The question of what it means to form a community is one that is sometimes taken for granted when it comes to learning spaces and experiences, but in a public speaking course that I teach, it has been a central question. In this post, I talk about how that question has been addressed, and I end with questions about how to recreate this sense of community in an online space.
I’ve taught this course for a few semesters now, and it has been running long before I came on board. So we are talking here about a course that has a history. Part of that history is a focus on small group learning, even though at its start, the course would run with 600 students each semester. How do you make sure every student has a community when they are one among such a crowd? It isn’t enough to think of dividing them into tutorial groups. We know that for many courses, the lecture/tutorial format may allow for the creation of smaller groups, but this doesn’t automatically create a sense of community. It is what goes on in those groups that counts – creating a community has to be a goal, and the design of the lessons has to be directed towards that goal. Here is what we do in the course to ensure each student has a sense of being part of a community:
- We keep the groups small: Over the years, the tutorial groups have become smaller and smaller. We started with around 20 in a group, and now we have no more than 10. What we have observed is that as the numbers shrink, the students report greater levels of satisfaction with the learning experience.
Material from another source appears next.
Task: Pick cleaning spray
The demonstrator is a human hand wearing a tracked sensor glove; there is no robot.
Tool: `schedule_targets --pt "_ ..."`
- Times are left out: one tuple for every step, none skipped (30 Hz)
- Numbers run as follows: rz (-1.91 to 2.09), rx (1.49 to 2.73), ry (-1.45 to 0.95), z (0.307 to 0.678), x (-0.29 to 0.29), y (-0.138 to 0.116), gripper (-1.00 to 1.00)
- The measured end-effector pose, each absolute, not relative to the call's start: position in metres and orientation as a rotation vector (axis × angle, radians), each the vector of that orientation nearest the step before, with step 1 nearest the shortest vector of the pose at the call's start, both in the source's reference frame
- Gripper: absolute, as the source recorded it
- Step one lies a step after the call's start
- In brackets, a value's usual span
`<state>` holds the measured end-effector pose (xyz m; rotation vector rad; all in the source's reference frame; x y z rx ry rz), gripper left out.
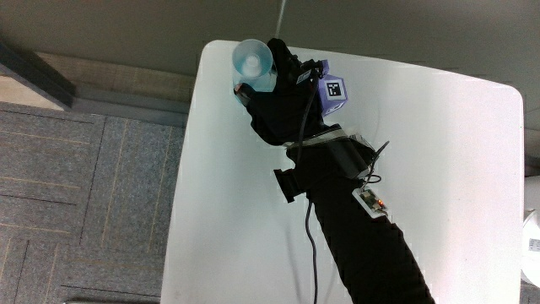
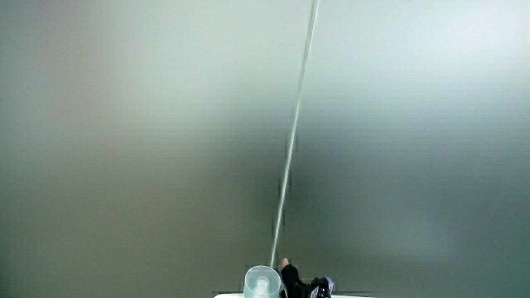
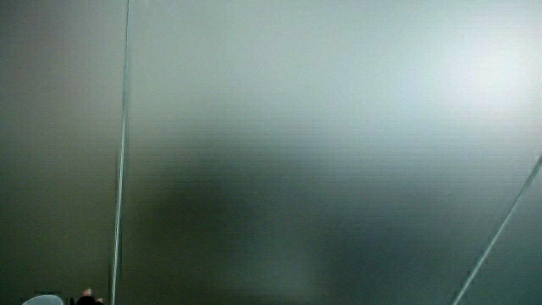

- We put in place performance and feedback routines: For most of the weeks, the students are preparing and delivering speeches. While they deliver individual speeches, at the preparation stage they touch base with one another, share ideas, and generally connect very closely. By the time they are ready to deliver the speeches they are rooting for one another to succeed. While each student is speaking, the others are providing detailed feedback on a google doc. There are also sharing circles where they affirm one another’s efforts, suggest improvements, and engage with the ideas that they have brought forth. The stability of the routines for each round of speeches creates a reliable support and feedback structure.
- We have diverse groups: This is one of the few courses that are open to students from all faculties, and even exchange students. About a third of the students each semester are usually from other countries, and we have students from the medical, business, engineering, architecture, science, arts, and law faculties. This means that there is a range of knowledge, skills, opinions and methods that are brought into the learning space. Students usually come away feeling invigorated by the exchanges.
- We use an empathetic approach: Tutors on the teaching team are trained to conduct the sessions in such a way that they connect with individual students and facilitate connections among students. Many students experience anxiety when they have to deliver a speech, and it doesn’t help that the speeches are graded. However tutors use various strategies to de-escalate the tension, and even grades are released with detailed feedback that is framed as suggestions for improvement and affirmations of success. This sets in place a model for students, such that despite the unavoidable frame of competition, the classroom becomes a safe space where growth can take place in a very different way than many students may have been used to.
The point is not that this is radical in any way. But that these are some of the methods that we have used to create a sense of community that nurtures the development of empathetic and ethical speakers. What immediately stands out is how embodied this is. Bodies in a common physical space, relating to one another. What happens when this has to go online? How do we maintain that sense of community? This is my challenge for the coming semester. Due to COVID-19, in all likelihood we will not be able to conduct face-to-face classes as we did before, so I have to think about how to create community in new ways.
In our PBL group we talked a lot about the challenges and strategies of building community for online learning. I realise there were other components – the notion of networks, the idea of collaboration. But I think that at the core of networking and collaboration is the notion of community – some sense of a common purpose, of shared goals, of each person being invested in everyone else’s growth. Perhaps some of the things that built community before can remain. We can still have small groups. We can still have diverse groups. But I think it is still the many subtle ways in which we relate to other human beings that are difficult to replicate in online spaces. Perhaps it would be foolish to try.
I like your reflections concerning how to create a community of learners at your university and it is interesting that you are teaching with groups with students from different faculties. The crucial aspect of creating a community of learners online is how to manage empathy and create activities in groups that engage and activates students together. I think the PBL online collaborative groups was really a way to create this feeling despite the online setting.